(TASK BRIEF) Write out every entry word for word.

(TASK INPUTS)
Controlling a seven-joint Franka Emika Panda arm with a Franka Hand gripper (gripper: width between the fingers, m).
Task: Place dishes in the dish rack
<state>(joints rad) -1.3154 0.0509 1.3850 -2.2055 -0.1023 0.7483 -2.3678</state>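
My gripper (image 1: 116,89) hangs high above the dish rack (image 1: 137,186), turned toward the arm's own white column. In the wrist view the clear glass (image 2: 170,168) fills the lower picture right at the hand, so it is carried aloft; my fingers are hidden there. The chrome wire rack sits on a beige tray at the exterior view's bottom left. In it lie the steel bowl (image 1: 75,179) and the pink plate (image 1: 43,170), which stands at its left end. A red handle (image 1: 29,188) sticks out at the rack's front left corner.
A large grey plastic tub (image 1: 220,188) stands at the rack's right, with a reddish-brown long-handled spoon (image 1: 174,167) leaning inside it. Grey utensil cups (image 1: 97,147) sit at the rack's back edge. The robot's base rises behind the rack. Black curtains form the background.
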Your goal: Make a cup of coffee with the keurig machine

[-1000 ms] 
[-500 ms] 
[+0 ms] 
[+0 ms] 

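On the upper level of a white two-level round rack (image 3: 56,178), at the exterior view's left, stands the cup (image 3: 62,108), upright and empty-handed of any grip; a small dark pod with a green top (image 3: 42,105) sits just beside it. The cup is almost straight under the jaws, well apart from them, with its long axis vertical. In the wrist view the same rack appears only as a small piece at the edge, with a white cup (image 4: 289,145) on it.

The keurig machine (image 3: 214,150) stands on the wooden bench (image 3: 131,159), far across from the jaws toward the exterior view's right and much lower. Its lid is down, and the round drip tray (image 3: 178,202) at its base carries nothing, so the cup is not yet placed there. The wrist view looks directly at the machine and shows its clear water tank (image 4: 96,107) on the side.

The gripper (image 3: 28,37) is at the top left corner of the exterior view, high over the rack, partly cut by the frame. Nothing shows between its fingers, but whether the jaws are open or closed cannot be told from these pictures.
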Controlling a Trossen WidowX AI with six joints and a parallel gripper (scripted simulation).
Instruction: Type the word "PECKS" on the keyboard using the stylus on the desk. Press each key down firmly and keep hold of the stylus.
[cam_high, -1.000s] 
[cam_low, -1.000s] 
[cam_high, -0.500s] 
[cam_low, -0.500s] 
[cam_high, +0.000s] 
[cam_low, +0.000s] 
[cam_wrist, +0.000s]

(RESULT)
Controlling a seven-joint Franka Emika Panda arm with a Franka Hand gripper (gripper: width between the fingers, m).
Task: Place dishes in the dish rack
<state>(joints rad) -1.3154 0.0509 1.3850 -2.2055 -0.1023 0.7483 -2.3678</state>
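My gripper (image 1: 116,89) hangs high above the dish rack (image 1: 137,186), turned toward the arm's own white column. In the wrist view the clear glass (image 2: 170,168) fills the lower picture right at the hand, so it is carried aloft; my fingers are hidden there. The chrome wire rack sits on a beige tray at the exterior view's bottom left. In it lie the steel bowl (image 1: 75,179) and the pink plate (image 1: 43,170), which stands at its left end. A red handle (image 1: 29,188) sticks out at the rack's front left corner.
A large grey plastic tub (image 1: 220,188) stands at the rack's right, with a reddish-brown long-handled spoon (image 1: 174,167) leaning inside it. Grey utensil cups (image 1: 97,147) sit at the rack's back edge. The robot's base rises behind the rack. Black curtains form the background.
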Your goal: Make a cup of coffee with the keurig machine

[-1000 ms] 
[-500 ms] 
[+0 ms] 
[+0 ms] 

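On the upper level of a white two-level round rack (image 3: 56,178), at the exterior view's left, stands the cup (image 3: 62,108), upright and empty-handed of any grip; a small dark pod with a green top (image 3: 42,105) sits just beside it. The cup is almost straight under the jaws, well apart from them, with its long axis vertical. In the wrist view the same rack appears only as a small piece at the edge, with a white cup (image 4: 289,145) on it.

The keurig machine (image 3: 214,150) stands on the wooden bench (image 3: 131,159), far across from the jaws toward the exterior view's right and much lower. Its lid is down, and the round drip tray (image 3: 178,202) at its base carries nothing, so the cup is not yet placed there. The wrist view looks directly at the machine and shows its clear water tank (image 4: 96,107) on the side.

The gripper (image 3: 28,37) is at the top left corner of the exterior view, high over the rack, partly cut by the frame. Nothing shows between its fingers, but whether the jaws are open or closed cannot be told from these pictures.
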Controlling a Trossen WidowX AI with six joints and a parallel gripper (scripted simulation).
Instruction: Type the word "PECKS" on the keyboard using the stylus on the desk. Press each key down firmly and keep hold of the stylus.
[cam_high, -1.000s] 
[cam_low, -1.000s] 
[cam_high, -0.500s] 
[cam_low, -0.500s] 
[cam_high, +0.000s] 
[cam_low, +0.000s] 
[cam_wrist, +0.000s]

Nothing remains to be added to the answer.